Mongo DB has rapidly grown to become a popular database for web applications and is a perfect fit for Node.JS applications, letting you write Javascript for the client, backend and database layer. Its schemaless nature is a better match to our constantly evolving data structures in web applications, and the integrated support for location queries is a bonus that’s hard to ignore. Throw in Replica Sets for scaling, and we’re looking at really nice platform to grow your storage needs now and in the future.
Now to shamelessly plug my driver. It can be downloaded via npm, or fetched from the github repository. To install via npm, do the following:
npm install mongodb
or go fetch it from github at https://github.com/mongodb/node-mongodb-native
Once this business is taken care of, let’s move through the types available for the driver and then how to connect to your Mongo DB instance before facing the usage of some CRUD operations.
So there is an important thing to keep in mind when working with Mongo DB, and that is the slight mapping difference between types Mongo DB supports and native Javascript data types. Let’s have a look at the types supported out of the box and then how types are promoted by the driver to fit as close to native Javascript types as possible.
As we see the number type can be a little tricky due to the way integers are implemented in Javascript. The latest driver will do correct conversion up to 53 bits of complexity. If you need to handle big integers the recommendation is to use the Long class to operate on the numbers.
Let’s get around to setting up a connection with the Mongo DB database. Jumping straight into the code let’s do direct connection and then look at the code.
// Retrieve
var MongoClient = require('mongodb').MongoClient;
// Connect to the db
MongoClient.connect("mongodb://localhost:27017/exampleDb", function(err, db) {
if(!err) {
console.log("We are connected");
}
});
Let’s have a quick look at how the connection code works. The Db.connect method let’s use use a uri to connect to the Mongo database, where localhost:27017 is the server host and port and exampleDb the db we wish to connect to. After the url notice the hash containing the auto_reconnect key. Auto reconnect tells the driver to retry sending a command to the server if there is a failure during its execution.
Another useful option you can pass in is
poolSize, this allows you to control how many tcp connections are opened in parallel. The default value for this is 5 but you can set it as high as you want. The driver will use a round-robin strategy to dispatch and read from the tcp connection.

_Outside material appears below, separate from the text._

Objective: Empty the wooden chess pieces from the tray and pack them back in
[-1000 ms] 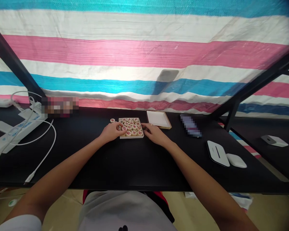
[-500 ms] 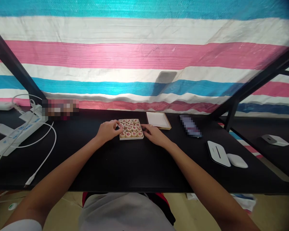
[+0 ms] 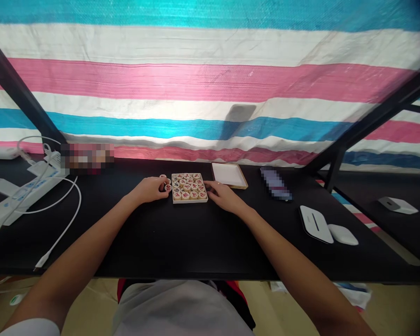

We are up and running with a connection to the database. Let’s move on and look at what collections are and how they work.
Collections are the equivalent of tables in traditional databases and contain all your documents. A database can have many collections. So how do we go about defining and using collections. Well there are a couple of methods that we can use. Let’s jump straight into code and then look at the code.
the requires and and other initializing stuff omitted for brevity
// Retrieve
var MongoClient = require('mongodb').MongoClient;
// Connect to the db
MongoClient.connect("mongodb://localhost:27017/exampleDb", function(err, db) {
if(err) { return console.dir(err); }
db.collection('test', function(err, collection) {});
db.collection('test', {w:1}, function(err, collection) {});
db.createCollection('test', function(err, collection) {});
db.createCollection('test', {w:1}, function(err, collection) {});
});
Three different ways of creating a collection object but slightly different in behavior. Let’s go through them and see what they do
db.collection('test', function(err, collection) {});
This function will not actually create a collection on the database until you actually insert the first document.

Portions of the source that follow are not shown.